DATASET RECORDS START

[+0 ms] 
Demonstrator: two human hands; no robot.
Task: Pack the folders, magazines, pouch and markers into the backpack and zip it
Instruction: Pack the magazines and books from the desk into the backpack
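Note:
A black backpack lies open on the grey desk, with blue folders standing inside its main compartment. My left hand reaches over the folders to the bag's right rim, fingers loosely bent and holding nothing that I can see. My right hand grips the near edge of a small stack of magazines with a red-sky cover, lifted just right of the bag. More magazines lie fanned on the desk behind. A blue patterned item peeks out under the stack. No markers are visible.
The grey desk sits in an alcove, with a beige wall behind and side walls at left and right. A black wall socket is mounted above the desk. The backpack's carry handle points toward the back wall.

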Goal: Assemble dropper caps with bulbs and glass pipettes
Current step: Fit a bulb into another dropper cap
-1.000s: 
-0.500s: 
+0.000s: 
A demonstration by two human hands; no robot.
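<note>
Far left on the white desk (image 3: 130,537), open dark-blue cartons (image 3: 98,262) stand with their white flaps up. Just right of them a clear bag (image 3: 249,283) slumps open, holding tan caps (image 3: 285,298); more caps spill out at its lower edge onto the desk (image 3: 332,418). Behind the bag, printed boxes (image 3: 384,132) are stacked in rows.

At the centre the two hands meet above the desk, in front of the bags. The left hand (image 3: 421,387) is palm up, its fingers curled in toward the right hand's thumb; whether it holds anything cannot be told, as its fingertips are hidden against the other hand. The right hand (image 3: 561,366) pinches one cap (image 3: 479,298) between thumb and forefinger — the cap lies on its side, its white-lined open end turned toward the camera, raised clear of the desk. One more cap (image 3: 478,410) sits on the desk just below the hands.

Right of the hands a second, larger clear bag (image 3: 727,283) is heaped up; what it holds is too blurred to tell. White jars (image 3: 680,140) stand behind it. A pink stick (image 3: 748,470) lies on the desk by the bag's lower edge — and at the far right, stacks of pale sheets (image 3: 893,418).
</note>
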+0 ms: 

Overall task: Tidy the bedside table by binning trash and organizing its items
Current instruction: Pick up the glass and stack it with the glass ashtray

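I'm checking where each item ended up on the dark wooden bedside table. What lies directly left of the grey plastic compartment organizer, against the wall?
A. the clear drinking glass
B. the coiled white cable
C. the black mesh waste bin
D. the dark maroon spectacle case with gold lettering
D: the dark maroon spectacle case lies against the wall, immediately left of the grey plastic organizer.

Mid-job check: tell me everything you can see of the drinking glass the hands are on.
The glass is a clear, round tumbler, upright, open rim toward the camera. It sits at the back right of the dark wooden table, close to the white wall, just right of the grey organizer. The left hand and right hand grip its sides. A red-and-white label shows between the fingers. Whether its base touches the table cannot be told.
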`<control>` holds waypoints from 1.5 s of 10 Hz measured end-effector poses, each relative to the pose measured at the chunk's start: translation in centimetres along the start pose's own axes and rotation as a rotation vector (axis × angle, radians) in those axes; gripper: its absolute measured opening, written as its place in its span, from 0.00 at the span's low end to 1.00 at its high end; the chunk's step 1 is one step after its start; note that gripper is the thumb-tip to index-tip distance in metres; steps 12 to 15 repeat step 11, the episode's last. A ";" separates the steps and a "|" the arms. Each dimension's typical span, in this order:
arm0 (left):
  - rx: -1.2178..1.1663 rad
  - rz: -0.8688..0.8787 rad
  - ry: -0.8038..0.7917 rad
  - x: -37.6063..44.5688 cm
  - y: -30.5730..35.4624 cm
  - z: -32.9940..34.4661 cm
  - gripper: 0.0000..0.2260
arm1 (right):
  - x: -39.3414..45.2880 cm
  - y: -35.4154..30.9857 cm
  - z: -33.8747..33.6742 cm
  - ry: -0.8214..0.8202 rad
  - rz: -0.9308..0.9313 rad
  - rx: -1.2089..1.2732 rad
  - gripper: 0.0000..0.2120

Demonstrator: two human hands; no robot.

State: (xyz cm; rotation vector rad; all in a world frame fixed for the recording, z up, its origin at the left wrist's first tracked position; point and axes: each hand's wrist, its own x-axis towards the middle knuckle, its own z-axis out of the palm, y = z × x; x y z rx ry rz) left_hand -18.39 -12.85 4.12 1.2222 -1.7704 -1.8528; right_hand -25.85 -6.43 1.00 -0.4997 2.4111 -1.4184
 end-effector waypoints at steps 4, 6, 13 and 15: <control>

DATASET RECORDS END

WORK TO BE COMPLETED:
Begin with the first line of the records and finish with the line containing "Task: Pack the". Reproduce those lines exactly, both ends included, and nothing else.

RESULT OF THE TASK:
[+0 ms] 
Demonstrator: two human hands; no robot.
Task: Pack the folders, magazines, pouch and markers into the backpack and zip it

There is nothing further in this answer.